0

I try to join 2 hive tables, omega and card, as follows:

table omega:

+------+--------+-------+-----+-----+
|pid   |enventid|card_id|count|name |
+------+--------+-------+-----+-----+
|111111|"sk"    |"pro"  |2    |"aaa"|
|222222|"sk"    |"pro"  |2    |"ddd"|
+------+--------+-------+-----+-----+

table card:

+-------+---------+
|card_id|card_desc|
+-------+---------+
|"pro"  |"1|2|3"  | 
+-------+---------+

then I defined a udf:

val getListUdf = udf((raw: String) => raw.split("|"))

now,i try to join 2 tables with the defined udf:

omega.join(card, Seq("card_id"), "left_outer").withColumn("card_desc", getListUdf(col("card_desc")))

but, I got these errors:

Caused by: java.lang.NullPointerException
at $iwC$$iwC$$iwC$$iwC$$iwC$$iwC$$iwC$$iwC$$anonfun$1.apply(<console>:25)
at $iwC$$iwC$$iwC$$iwC$$iwC$$iwC$$iwC$$iwC$$anonfun$1.apply(<console>:25)
at org.apache.spark.sql.catalyst.expressions.GeneratedClass$SpecificUnsafeProjection.apply(Unknown Source)
at org.apache.spark.sql.execution.Project$$anonfun$1$$anonfun$apply$1.apply(basicOperators.scala:51)
at org.apache.spark.sql.execution.Project$$anonfun$1$$anonfun$apply$1.apply(basicOperators.scala:49)
......

How should i solve it?

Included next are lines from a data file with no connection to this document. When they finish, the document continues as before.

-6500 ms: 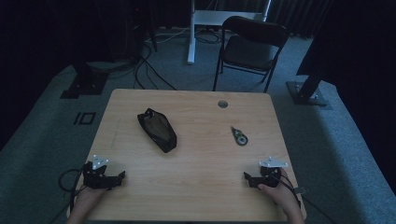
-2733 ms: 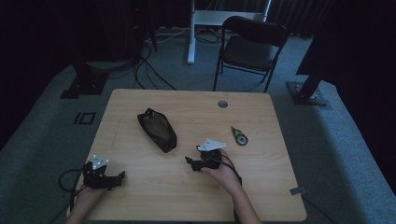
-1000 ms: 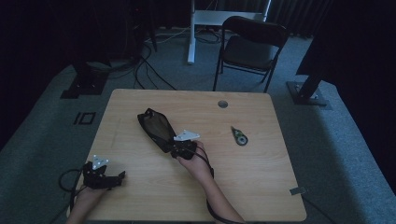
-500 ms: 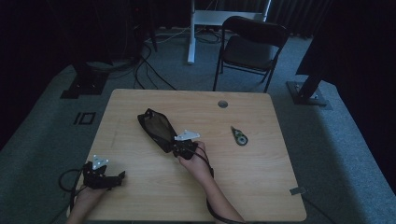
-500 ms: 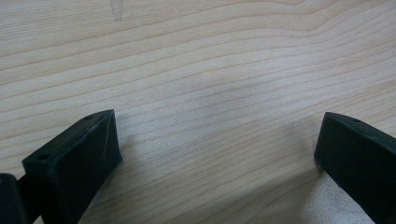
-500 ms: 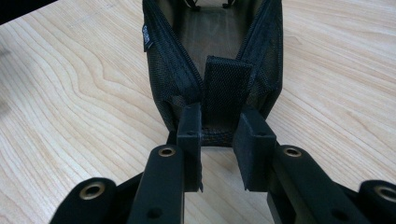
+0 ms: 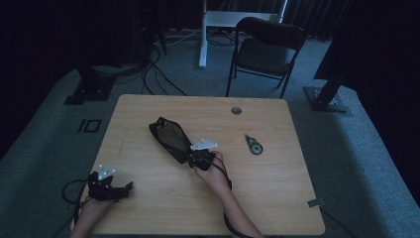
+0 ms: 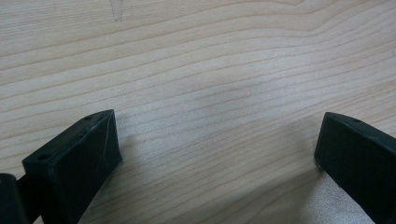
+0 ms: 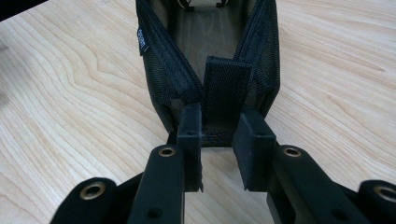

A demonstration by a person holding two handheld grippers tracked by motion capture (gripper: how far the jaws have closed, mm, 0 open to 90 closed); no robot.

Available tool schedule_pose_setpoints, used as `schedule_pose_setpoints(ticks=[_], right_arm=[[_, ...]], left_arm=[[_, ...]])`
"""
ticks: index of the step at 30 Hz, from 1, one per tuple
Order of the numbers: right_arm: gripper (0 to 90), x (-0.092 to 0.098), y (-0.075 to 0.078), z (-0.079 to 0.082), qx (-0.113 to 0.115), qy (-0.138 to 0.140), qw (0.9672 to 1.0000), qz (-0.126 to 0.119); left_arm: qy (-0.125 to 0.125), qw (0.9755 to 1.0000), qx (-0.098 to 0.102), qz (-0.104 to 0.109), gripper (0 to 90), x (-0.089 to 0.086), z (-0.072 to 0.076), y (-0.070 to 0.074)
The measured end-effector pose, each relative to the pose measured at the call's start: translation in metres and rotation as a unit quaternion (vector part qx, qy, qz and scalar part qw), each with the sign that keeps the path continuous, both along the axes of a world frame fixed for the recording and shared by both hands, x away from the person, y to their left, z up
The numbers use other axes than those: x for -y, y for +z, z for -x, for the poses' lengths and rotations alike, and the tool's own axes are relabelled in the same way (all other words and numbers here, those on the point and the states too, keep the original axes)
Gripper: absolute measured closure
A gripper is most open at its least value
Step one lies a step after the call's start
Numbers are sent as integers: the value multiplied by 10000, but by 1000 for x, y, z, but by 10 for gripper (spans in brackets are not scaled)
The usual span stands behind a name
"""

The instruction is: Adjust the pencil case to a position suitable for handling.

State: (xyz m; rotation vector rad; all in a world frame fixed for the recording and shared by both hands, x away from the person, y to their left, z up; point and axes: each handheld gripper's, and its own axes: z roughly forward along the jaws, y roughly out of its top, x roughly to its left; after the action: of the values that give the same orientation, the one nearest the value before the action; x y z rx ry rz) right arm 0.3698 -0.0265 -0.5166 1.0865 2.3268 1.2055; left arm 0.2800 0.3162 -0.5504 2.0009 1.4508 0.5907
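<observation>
We see a pale wooden table (image 7: 277,198) on grey carpet, a black folding chair (image 7: 267,49) behind it in a dim room. The black mesh pouch (image 7: 169,139) lies mid-table, the right gripper (image 9: 217,135) clamped on its end tab — seemingly lifting that end. A second ago those jaws were closing; seconds earlier this hand sat near the right edge. The left gripper (image 8: 217,154) rests open — empty.
</observation>
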Motion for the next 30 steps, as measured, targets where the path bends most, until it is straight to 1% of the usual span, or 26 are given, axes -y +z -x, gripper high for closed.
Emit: schedule_pose_setpoints(ticks=[2,10,12,17,19,21,22,30], right_arm=[[732,2,0,0,-2,-4,10000,2],[732,20,1,5,-12,-86,10000,39],[733,26,1,7,-36,-134,9999,12],[732,42,1,11,-3,-246,9997,34],[732,48,1,12,-22,-288,9996,-5],[732,54,1,14,-9,-319,9995,29],[732,57,0,15,-8,-344,9994,-4],[732,81,0,26,-22,-465,9989,16]], left_arm=[[0,10000,0,0,2,0,0,0],[0,10000,1,1,2,0,0,0],[-1,10000,-1,-1,2,0,0,0],[0,10000,-1,0,2,0,0,0],[-1,10000,-1,0,2,0,0,0],[0,10000,-1,0,2,0,0,0],[-3,10000,-2,-2,2,0,0,0],[-1,10000,0,2,1,0,0,0]])
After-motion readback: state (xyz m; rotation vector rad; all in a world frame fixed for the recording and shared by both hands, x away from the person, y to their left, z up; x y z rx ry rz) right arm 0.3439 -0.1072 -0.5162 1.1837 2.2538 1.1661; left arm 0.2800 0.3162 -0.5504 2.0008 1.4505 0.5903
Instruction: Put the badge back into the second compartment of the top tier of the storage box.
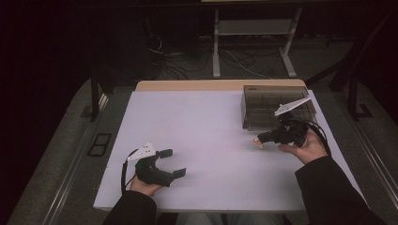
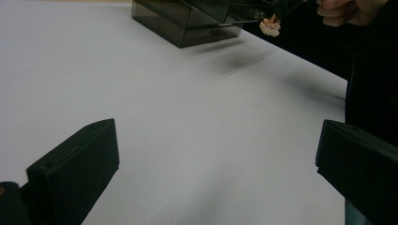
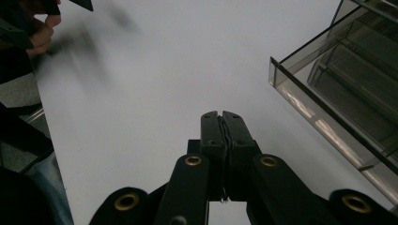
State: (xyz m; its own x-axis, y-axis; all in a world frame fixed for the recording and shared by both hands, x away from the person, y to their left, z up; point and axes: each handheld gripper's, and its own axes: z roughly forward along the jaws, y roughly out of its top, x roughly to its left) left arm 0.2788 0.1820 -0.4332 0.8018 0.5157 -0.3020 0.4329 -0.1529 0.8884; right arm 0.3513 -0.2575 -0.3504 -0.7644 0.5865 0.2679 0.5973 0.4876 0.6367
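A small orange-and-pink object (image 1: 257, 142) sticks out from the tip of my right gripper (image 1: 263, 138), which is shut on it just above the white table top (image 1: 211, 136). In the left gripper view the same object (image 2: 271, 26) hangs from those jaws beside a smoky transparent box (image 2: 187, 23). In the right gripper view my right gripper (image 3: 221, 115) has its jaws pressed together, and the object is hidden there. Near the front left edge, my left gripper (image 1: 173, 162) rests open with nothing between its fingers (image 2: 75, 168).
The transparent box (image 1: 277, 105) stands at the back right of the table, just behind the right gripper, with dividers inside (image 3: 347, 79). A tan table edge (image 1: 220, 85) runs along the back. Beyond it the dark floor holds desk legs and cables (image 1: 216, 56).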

Who can help me? thanks

秦时明月
  • 35
  • 3
  • 8

2 Answers2

2

Apparently you feed nulls into your UDF which cause a nullpointer (call split on null). Try :

.withColumn("card_desc", 
            when(
              col("card_desc").isNotNull,
              getListUdf(col("card_desc"))
            )
        )
ernest_k
  • 44,416
  • 5
  • 53
  • 99
Raphael Roth
  • 26,751
  • 15
  • 88
  • 145
1

Since you are joining both dataframes using left-outer join, there would be null values in card_desc column for the rows in omega dataframe which doesn't have matching card_id in card dataframe. And when the udf function tries to split null values, you get nullPointerException.

I would recommend you to use the split inbuilt function which handles the null values as

omega.join(card, Seq("card_id"), "left_outer")
  .withColumn("card_desc", split(col("card_desc"), "\\|"))

split function does exactly the same as you are doing with udf function.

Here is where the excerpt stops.